余如歌微微愣住,旋即点了点头,“的确是有一个光字,不知道你从何知晓?”

她说这句话时言语中有几分期待。

宁顾晏很快便回应了这幅期待,“虽然我不知道这其中发生了什么事,但宁顾寒根本没有她表现出的那样无所谓和洒脱,我和她在封楼一起住了好几年,她几乎每晚都睡不好,几乎每晚都做噩梦,经常含着小光猛地惊醒。”

听到“小光”二字后,余如歌顿时红了眼眶,泪如雨下。

“是阿弟,宁顾寒就是这样称呼阿弟的。”

华暮倾似是察觉到了什么,猛地掀开帘子,看在雅间外站着的宁顾寒,她突然被抓了个正着,耳根顿时红了。

“明明心中在意,还偏偏装出一副无所谓又铁石心肠的模样。”华暮倾微叹口气,将宁顾寒给拽了进来,“你向我讲起你在南疆的经历时,自己都没察觉到两眼都放着光,你倒是好好回答方才她问你的问题。”

余如歌学着宁顾寒方才的模样,梗着脖子,恶狠狠说了句,“她现在要说,我也不听了!”

“我跟你没什么好说的!”

宁顾寒也冲着余如歌喊了声,再度离开,这次她没有继续偷听。

余如歌露出了个比哭还难看的笑,合眼做了个华暮倾不认识的手势,说着华暮倾听不懂的方言。

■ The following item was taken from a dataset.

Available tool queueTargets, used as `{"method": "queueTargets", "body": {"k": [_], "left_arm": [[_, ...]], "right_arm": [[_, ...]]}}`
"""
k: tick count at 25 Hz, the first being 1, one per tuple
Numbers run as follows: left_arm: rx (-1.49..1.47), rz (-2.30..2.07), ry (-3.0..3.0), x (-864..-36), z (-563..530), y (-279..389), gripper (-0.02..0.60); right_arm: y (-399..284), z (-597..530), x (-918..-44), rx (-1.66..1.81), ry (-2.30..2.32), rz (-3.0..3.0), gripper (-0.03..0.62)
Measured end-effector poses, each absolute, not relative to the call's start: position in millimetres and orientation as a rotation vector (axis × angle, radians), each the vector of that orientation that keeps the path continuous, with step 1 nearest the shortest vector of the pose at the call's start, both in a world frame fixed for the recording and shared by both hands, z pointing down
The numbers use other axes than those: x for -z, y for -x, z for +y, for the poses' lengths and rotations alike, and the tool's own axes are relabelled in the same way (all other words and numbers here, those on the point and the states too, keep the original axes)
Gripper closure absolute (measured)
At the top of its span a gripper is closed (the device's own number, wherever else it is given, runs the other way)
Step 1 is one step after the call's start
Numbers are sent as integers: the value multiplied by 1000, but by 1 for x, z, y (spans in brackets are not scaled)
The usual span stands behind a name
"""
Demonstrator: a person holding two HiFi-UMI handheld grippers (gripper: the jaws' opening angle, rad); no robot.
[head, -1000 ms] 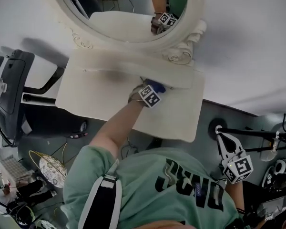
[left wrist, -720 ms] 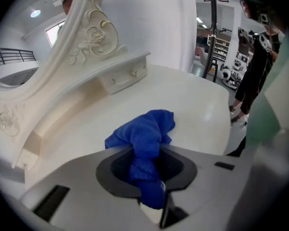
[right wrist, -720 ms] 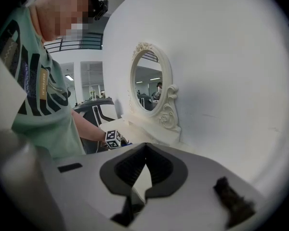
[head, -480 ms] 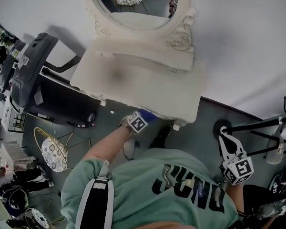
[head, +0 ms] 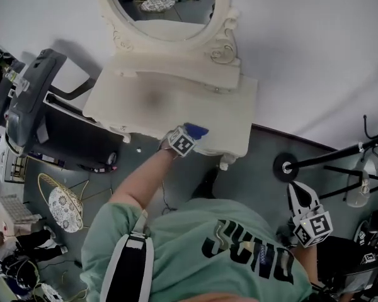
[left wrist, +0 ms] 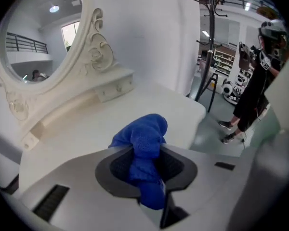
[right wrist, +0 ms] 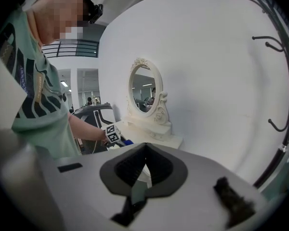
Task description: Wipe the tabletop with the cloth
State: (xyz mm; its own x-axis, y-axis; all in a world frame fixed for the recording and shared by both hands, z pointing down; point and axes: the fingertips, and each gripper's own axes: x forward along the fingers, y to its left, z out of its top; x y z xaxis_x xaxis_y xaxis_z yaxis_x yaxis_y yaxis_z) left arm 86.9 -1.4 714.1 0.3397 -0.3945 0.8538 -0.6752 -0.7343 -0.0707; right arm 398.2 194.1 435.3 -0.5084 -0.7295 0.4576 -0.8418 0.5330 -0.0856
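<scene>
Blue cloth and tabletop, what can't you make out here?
- Contact of the blue fluffy cloth with the white dressing-table top: left gripper view, body of the left tongs hides its underside; head view, too small.
- Dark patch on that top: head view, blurred; stain or shadow unclear.

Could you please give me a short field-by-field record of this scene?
Setting: white dressing table with an oval mirror, against a white wall
Left gripper: shut on the blue cloth, at the front edge of the tabletop
Cloth state: bunched between the jaws; contact with the tabletop cannot be told
Right gripper: shut, empty, held low at the person's side, away from the table
Nearby: treadmill to the left, coat stand to the right
</scene>
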Motion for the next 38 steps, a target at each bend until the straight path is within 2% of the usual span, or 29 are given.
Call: {"method": "queueTargets", "body": {"k": [4,9,20,27,31,36,38], "left_arm": [[-1396,-951,-2382,-714,-118,-114,477],[-1542,-853,-2406,-742,-204,-125,477],[-1529,-799,-2416,-763,-230,-141,479],[-1618,-725,-2373,-760,-119,-115,480],[-1615,-765,-2303,-755,-6,-90,482],[-1628,-581,-2097,-786,182,-82,480],[-1595,-632,-2088,-784,202,-87,480]], "right_arm": [[-380,138,-440,-453,-1273,-2364,586],[-375,69,-449,-498,-1299,-2293,586],[-358,8,-462,-540,-1238,-2292,586],[-357,41,-451,-463,-1150,-2386,586],[-373,94,-442,-414,-1112,-2451,586],[-414,174,-432,-395,-1140,-2469,586],[-433,191,-428,-406,-1169,-2462,586]]}}
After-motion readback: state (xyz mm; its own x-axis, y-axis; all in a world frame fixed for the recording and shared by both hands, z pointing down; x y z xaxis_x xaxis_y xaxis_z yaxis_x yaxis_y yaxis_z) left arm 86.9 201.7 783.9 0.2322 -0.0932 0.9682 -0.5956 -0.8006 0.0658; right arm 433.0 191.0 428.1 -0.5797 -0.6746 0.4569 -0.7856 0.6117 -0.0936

“这个我知道。”宁顾晏向华暮倾轻声开口,俯身在她耳边,“这是南疆那边专门告慰死者在天之灵的,以前我跟宁顾寒一起住的时候,她也经常这样。”

“这次的事,多谢姑娘。”

余如歌祈祷完,跪下向华暮倾郑重道谢。

“家中因宁顾寒出了事,我几年来一直在寻找她的下落,其实就是想知道,阿弟搭上性命也要救的人,究竟值不值得救,还有这个东西,劳烦阿顾帮我交给她。”

说罢,余如歌将一卷发黄的纸给了宁顾晏。

“这是用特殊符号记录的南疆毒术,是我家数十代人的心血,可如今我父母和阿弟都去世,我也被种了蛊无法再制毒,苗疆我永远都回不去了,能将祖辈心血传承的,只有身在中原,却研习过南疆毒术的宁顾寒了。”

薄薄一张纸谈不上什么重量,但在宁顾晏手中却格外城中,她郑重其事的点点头,小心将这张纸收了起来。

“我会亲手给宁顾寒,余姑娘放心。”

华暮倾的思绪都在余如歌那句“再也无法制毒”上。

身为南疆的姑娘,却无法再制毒,为不让祖辈研习的毒术失传,在各地辗转好几年,在晋唐流离几千里,费劲心力找到了宁顾寒这个人。

华暮倾不知事情原委,但她至少能看出来余如歌和宁顾寒是有很深过节的。

余如歌不愿明着说出口的陈年旧事,乱猜也没意思。